WHAT THE EXERCISE ASKS:
All lines of the following material must be written out exactly as they appear.

DATA BELOW:
____________________
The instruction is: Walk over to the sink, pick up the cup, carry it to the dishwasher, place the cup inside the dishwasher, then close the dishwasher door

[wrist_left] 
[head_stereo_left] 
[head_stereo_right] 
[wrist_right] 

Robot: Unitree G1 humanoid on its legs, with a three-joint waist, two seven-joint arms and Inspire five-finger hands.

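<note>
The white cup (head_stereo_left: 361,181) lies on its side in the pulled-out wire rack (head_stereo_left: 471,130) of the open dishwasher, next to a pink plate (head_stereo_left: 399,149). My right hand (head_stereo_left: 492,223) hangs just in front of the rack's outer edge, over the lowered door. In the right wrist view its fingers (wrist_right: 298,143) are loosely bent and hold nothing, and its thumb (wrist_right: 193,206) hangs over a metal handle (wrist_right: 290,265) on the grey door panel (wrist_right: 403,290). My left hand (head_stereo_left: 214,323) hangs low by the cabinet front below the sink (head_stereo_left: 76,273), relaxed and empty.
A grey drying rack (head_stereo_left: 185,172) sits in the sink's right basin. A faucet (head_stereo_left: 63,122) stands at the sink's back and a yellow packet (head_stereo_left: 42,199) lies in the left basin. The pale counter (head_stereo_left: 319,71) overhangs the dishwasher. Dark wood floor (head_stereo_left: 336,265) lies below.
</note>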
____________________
SOLUTION FOR THIS TASK:
The instruction is: Walk over to the sink, pick up the cup, carry it to the dishwasher, place the cup inside the dishwasher, then close the dishwasher door

[wrist_left] 
[head_stereo_left] 
[head_stereo_right] 
[wrist_right] 

Robot: Unitree G1 humanoid on its legs, with a three-joint waist, two seven-joint arms and Inspire five-finger hands.

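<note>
The white cup (head_stereo_left: 361,181) lies on its side in the pulled-out wire rack (head_stereo_left: 471,130) of the open dishwasher, next to a pink plate (head_stereo_left: 399,149). My right hand (head_stereo_left: 492,223) hangs just in front of the rack's outer edge, over the lowered door. In the right wrist view its fingers (wrist_right: 298,143) are loosely bent and hold nothing, and its thumb (wrist_right: 193,206) hangs over a metal handle (wrist_right: 290,265) on the grey door panel (wrist_right: 403,290). My left hand (head_stereo_left: 214,323) hangs low by the cabinet front below the sink (head_stereo_left: 76,273), relaxed and empty.
A grey drying rack (head_stereo_left: 185,172) sits in the sink's right basin. A faucet (head_stereo_left: 63,122) stands at the sink's back and a yellow packet (head_stereo_left: 42,199) lies in the left basin. The pale counter (head_stereo_left: 319,71) overhangs the dishwasher. Dark wood floor (head_stereo_left: 336,265) lies below.
</note>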

The exercise is done, with nothing left to add.